Leia o texto a seguir para responder à questão.
Não há para mim uma ruptura entre o saber empírico e o saber científico, mas uma superação. Essa superação
se dá na medida em que a curiosidade ingênua, sem deixar de ser curiosidade, se torna crítica. Ao se fazer
crítica, tornando-se então curiosidade epistemológica, metodicamente rigorosa na sua aproximação com o
objeto, promove achados de maior exatidão.
Na verdade, a curiosidade ingênua está associada ao saber do senso comum. É a mesma curiosidade que, se
tornando crítica, passa a ser curiosidade epistemológica. Muda de qualidade, mas não de essência. A
curiosidade de camponeses com quem tenho dialogado ao longo de minha experiência político-pedagógica é a
mesma curiosidade com que cientistas ou filósofos acadêmicos admiram o mundo.

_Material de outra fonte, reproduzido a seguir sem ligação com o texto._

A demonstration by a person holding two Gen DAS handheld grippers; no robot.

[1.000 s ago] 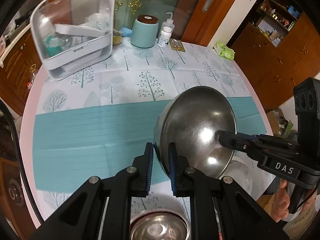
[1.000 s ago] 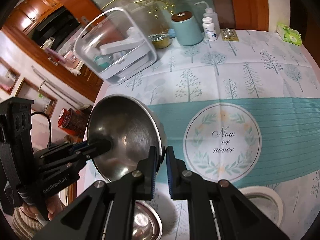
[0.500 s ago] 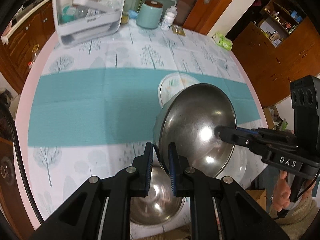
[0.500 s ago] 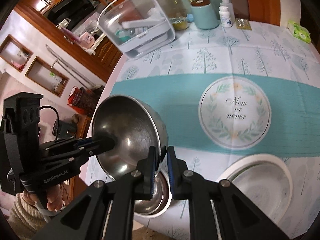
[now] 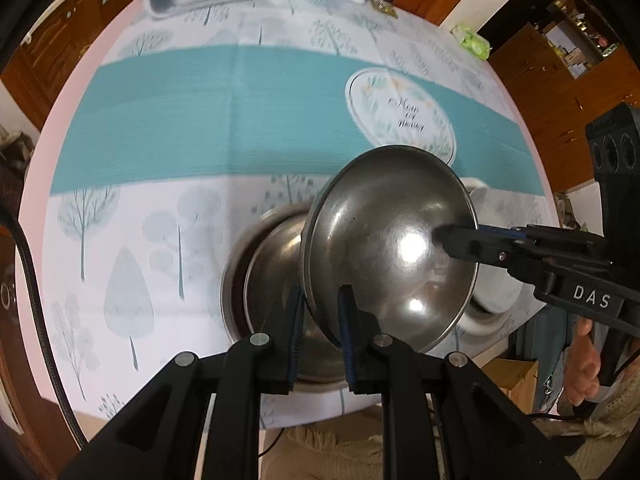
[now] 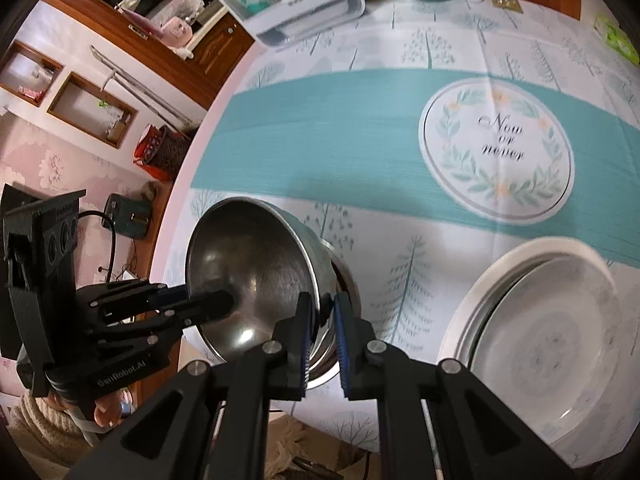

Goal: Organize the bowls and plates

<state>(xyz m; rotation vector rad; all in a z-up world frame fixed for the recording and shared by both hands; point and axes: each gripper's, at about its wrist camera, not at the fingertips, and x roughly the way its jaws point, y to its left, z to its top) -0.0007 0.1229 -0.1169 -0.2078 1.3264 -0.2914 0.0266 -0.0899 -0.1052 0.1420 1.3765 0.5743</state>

Porém, os cientistas e os
filósofos superam a ingenuidade da curiosidade do camponês ao aplicarem rigor metódico à sua curiosidade.
A curiosidade como inquietação indagadora, como inclinação ao desvelamento de algo, como pergunta, como
procura de esclarecimento, faz parte da vida. Não haveria criatividade sem a curiosidade que nos move e que
nos põe pacientemente impacientes diante do mundo que não fizemos, acrescentando a ele algo que fazemos.

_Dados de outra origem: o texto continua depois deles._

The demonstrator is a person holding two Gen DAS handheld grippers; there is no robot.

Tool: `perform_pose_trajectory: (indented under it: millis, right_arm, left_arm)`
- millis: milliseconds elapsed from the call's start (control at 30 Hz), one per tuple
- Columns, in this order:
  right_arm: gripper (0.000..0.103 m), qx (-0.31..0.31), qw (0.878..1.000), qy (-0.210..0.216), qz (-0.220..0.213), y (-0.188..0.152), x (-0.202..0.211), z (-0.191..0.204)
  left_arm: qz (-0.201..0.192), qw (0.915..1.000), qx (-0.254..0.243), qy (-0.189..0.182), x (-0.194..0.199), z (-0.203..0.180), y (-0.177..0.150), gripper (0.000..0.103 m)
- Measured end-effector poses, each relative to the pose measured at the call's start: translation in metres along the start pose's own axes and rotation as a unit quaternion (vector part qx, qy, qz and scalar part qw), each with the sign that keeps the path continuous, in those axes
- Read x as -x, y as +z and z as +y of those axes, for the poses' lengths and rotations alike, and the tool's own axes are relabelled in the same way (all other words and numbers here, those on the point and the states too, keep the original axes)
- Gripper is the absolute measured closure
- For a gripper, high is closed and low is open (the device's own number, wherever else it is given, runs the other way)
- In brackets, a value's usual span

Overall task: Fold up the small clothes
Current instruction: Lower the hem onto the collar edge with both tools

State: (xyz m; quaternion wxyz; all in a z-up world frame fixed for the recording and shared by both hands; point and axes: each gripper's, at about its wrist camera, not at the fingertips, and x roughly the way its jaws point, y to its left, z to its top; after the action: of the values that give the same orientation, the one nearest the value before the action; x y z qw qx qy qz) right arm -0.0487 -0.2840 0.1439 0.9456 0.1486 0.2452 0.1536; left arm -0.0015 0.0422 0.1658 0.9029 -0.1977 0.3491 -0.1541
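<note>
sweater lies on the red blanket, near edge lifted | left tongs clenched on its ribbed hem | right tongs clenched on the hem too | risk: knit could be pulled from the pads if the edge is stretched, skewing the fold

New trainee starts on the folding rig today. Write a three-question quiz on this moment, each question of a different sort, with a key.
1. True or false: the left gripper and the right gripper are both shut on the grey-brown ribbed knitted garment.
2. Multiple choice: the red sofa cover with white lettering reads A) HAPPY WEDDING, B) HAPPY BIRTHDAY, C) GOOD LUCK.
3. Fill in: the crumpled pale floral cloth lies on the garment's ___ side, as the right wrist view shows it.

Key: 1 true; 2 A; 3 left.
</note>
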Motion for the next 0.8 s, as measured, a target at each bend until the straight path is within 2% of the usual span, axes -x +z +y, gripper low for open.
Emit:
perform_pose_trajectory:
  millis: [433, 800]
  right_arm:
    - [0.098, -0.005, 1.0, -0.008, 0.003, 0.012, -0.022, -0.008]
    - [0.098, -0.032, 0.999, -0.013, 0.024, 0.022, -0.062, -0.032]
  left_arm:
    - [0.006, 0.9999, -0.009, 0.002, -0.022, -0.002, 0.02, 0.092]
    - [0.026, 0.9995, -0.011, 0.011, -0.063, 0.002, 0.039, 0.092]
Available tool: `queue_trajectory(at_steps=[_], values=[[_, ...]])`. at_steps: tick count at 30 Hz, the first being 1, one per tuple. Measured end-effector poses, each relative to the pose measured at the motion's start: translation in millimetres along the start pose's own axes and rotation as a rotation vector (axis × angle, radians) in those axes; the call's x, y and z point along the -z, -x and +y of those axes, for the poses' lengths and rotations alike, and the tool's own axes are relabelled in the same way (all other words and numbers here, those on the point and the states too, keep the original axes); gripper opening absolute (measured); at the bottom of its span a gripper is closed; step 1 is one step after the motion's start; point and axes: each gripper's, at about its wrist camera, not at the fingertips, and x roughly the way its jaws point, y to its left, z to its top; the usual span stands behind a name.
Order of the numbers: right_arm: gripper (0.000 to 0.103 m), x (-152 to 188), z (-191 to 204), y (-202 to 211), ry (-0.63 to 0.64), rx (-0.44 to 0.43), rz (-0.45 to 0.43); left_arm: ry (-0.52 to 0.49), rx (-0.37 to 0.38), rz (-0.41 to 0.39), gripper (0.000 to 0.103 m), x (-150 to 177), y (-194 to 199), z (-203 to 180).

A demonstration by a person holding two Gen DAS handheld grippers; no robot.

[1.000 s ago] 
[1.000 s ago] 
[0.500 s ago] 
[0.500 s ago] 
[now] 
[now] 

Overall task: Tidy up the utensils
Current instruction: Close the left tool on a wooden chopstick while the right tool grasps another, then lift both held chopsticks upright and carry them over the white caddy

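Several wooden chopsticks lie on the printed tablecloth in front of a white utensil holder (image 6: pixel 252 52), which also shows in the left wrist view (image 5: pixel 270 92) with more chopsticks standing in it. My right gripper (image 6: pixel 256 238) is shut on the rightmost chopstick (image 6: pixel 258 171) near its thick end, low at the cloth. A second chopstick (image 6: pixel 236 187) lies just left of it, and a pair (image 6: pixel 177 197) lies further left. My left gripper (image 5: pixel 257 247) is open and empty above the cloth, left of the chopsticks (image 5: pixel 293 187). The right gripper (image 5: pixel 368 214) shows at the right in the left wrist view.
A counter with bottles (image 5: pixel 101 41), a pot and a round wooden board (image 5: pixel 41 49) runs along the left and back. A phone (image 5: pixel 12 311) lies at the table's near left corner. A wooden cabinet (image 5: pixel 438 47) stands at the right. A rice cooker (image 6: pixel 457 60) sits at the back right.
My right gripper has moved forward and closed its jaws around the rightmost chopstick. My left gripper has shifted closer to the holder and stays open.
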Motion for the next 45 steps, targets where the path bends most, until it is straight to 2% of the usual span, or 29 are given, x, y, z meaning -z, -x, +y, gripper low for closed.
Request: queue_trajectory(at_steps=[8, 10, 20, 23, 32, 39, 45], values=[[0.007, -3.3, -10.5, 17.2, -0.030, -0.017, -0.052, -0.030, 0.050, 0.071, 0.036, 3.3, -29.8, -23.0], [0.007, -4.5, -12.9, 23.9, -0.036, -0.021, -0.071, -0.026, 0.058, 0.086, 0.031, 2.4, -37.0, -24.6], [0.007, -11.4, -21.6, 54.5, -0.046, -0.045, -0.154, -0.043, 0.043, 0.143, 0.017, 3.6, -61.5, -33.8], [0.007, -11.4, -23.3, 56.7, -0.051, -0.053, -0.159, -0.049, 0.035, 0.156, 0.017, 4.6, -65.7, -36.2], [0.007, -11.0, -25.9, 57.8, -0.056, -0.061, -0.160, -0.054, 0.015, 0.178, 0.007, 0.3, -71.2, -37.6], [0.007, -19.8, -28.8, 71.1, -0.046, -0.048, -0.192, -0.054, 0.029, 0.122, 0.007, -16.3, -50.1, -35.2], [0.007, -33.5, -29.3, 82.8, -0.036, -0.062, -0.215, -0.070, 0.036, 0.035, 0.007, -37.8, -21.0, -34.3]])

Como manifestação da vida, a curiosidade humana vem sendo histórica e socialmente construída e reconstruída,
precisamente porque a passagem da ingenuidade para a criticidade não se dá automaticamente. Uma das
tarefas precípuas da prática educativa-progressista é exatamente o desenvolvimento da curiosidade crítica,
insatisfeita, indócil. Curiosidade com que podemos nos defender dos "irracionalismos" decorrentes do ou
produzidos pelo excesso de "racionalidade" de nosso tempo altamente tecnologizado.
FREIRE, Paulo. Pedagogia da autonomia: saberes necessários à prática educativa. 55. ed. São Paulo: Paz e Terra, 2017. p. 32-33. (Adaptado).